WHAT IS EXPECTED: Look through the lines below and extract each one that contains "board".

*** Block opens ***

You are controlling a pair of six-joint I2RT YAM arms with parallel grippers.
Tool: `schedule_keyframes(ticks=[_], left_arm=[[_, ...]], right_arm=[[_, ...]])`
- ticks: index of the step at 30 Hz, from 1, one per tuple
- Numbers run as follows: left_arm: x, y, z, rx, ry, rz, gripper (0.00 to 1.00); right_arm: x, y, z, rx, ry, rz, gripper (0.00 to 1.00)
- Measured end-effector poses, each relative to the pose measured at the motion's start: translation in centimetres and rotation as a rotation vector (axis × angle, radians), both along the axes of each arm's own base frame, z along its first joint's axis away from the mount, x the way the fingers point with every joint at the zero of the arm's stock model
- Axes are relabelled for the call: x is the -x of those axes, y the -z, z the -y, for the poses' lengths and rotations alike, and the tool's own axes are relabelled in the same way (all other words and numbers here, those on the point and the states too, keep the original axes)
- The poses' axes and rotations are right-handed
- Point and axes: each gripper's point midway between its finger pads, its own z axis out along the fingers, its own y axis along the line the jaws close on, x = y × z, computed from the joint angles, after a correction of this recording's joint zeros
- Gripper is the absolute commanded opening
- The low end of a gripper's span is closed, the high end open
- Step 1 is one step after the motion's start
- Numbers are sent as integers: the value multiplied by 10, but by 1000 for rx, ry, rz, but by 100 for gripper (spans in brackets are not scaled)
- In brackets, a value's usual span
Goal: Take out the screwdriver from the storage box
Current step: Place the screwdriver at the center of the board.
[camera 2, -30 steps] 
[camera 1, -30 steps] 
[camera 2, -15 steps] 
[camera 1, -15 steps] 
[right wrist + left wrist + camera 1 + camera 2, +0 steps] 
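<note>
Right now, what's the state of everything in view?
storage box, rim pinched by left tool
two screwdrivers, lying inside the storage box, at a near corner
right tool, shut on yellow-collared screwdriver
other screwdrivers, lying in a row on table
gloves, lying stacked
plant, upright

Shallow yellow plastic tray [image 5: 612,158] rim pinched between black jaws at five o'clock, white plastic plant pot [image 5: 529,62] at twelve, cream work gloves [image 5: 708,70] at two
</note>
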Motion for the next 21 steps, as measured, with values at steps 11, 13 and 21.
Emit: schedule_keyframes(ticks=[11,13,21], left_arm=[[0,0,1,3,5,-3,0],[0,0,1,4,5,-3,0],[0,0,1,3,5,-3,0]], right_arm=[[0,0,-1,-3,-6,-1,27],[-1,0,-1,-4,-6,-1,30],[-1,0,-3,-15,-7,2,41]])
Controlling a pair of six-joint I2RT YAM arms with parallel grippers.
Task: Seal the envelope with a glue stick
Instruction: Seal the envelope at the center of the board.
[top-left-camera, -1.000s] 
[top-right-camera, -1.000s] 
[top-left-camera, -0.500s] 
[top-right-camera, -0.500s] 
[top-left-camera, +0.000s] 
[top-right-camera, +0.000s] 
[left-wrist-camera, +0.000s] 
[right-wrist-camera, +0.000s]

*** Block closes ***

THE ANSWER:
Current step: Place the screwdriver at the center of the board.
Instruction: Seal the envelope at the center of the board.

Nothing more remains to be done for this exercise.